O foco dos testes foi verificar a capacidade dessas nanopartículas de inibir duas enzimas fundamentais na digestão dos carboidratos: α-amilase e α-glicosidase. Elas são responsáveis por quebrar o amido dos alimentos em glicose, que então passa para a corrente sanguínea. Bloquear essas enzimas pode ajudar a reduzir picos de açúcar após as refeições — o que é essencial no controle do diabetes tipo 2.
Os resultados foram animadores. Entre todas as formulações, as nanopartículas feitas a partir de Emblica officinalis apresentaram o melhor desempenho, superando o acarbose, medicamento referência no mercado. Essas partículas não apenas inibiram fortemente as enzimas, como também mostraram potencial para interagir com mecanismos celulares relacionados ao metabolismo da glicose.
Outro ponto de destaque é que o método de síntese adotado evita o uso de produtos químicos tóxicos, tornando o processo mais seguro e sustentável. Os pesquisadores acreditam que essa tecnologia poderia ser aplicada em regiões com menos acesso a tratamentos convencionais, oferecendo uma alternativa de menor custo e com base em recursos naturais.
No entanto, o estudo ainda está em fase laboratorial. Será preciso investigar como essas nanopartículas se comportam dentro do corpo humano, sua segurança em longo prazo e a melhor forma de administrá-las.
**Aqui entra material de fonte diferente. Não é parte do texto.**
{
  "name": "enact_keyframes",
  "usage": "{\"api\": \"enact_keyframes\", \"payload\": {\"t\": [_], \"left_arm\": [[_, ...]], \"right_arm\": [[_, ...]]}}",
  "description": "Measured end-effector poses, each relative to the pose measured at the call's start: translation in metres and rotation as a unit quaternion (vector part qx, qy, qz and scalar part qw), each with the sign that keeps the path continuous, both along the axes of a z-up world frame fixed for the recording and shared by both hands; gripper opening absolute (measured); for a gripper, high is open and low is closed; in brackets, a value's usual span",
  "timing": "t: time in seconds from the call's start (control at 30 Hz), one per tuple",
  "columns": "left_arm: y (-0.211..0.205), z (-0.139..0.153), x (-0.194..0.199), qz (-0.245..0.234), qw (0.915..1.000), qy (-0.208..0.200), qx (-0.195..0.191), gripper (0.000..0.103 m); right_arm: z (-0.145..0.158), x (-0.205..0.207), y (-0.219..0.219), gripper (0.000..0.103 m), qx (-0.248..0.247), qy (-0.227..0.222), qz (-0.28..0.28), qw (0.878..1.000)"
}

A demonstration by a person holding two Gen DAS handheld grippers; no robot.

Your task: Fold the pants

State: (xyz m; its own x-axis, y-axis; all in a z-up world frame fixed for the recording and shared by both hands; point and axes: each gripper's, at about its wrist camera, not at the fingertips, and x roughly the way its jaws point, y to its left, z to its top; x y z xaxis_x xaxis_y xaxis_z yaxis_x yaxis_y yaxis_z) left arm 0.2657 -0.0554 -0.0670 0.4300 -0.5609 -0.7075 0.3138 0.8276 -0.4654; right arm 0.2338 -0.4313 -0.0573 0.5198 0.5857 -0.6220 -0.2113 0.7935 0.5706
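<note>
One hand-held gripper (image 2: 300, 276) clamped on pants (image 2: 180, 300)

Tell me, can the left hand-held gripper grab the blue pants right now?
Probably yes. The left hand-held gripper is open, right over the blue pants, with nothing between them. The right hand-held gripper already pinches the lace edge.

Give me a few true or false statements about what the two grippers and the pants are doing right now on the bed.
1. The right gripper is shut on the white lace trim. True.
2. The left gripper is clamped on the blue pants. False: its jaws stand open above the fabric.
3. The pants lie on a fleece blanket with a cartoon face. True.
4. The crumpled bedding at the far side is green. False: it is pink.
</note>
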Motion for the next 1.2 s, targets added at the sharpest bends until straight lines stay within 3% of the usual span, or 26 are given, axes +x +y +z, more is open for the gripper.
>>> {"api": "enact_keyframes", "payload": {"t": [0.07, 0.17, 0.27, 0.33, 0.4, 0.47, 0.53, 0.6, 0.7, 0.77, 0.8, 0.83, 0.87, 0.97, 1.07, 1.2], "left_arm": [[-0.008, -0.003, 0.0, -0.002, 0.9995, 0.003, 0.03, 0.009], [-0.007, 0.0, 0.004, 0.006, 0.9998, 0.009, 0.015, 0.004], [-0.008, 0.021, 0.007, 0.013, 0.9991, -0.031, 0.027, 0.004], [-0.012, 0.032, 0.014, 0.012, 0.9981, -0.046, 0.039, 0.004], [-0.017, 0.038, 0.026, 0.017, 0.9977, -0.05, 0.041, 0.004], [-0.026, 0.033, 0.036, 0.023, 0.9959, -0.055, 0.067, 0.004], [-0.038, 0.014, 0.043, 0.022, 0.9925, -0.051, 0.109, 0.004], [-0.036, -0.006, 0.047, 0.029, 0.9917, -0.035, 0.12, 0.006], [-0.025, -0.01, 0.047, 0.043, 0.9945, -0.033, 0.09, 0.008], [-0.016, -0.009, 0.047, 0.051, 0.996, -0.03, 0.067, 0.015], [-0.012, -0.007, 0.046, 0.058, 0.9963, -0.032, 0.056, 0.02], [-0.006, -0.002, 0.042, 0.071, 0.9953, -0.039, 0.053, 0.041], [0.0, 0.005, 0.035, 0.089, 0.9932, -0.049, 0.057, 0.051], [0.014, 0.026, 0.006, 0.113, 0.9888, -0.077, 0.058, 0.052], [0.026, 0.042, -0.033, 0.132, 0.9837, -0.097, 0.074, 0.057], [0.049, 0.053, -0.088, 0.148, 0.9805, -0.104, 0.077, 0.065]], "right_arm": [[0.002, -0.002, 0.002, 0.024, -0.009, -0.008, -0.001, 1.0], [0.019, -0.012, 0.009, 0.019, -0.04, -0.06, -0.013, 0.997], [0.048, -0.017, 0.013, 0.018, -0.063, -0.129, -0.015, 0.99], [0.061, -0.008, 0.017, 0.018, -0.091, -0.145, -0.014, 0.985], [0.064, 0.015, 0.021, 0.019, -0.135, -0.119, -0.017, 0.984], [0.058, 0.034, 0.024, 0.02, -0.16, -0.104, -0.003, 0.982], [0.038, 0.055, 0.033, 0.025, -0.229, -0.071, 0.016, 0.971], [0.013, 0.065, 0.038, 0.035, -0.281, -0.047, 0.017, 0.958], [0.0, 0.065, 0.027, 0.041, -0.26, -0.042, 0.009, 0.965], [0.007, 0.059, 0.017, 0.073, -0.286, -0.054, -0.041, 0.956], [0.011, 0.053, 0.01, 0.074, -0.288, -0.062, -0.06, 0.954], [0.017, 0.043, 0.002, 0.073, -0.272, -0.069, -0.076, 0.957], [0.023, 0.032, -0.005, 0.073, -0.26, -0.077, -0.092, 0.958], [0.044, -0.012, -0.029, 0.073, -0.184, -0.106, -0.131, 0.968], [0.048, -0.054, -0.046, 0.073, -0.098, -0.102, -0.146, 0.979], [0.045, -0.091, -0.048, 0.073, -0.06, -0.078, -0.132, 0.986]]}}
Ensaios clínicos, estudos de biodisponibilidade e avaliações toxicológicas serão etapas essenciais antes de qualquer aplicação médica.
Mesmo assim, a pesquisa reforça um movimento crescente na ciência: resgatar conhecimentos tradicionais e potencializá-los com tecnologias modernas, abrindo espaço para terapias mais eficazes, acessíveis e respeitosas com o meio ambiente.
Se confirmadas em estudos futuros, essas nanopartículas à base de plantas podem se tornar mais uma ferramenta para ajudar milhões de pessoas ao redor do mundo a viver melhor com o diabetes.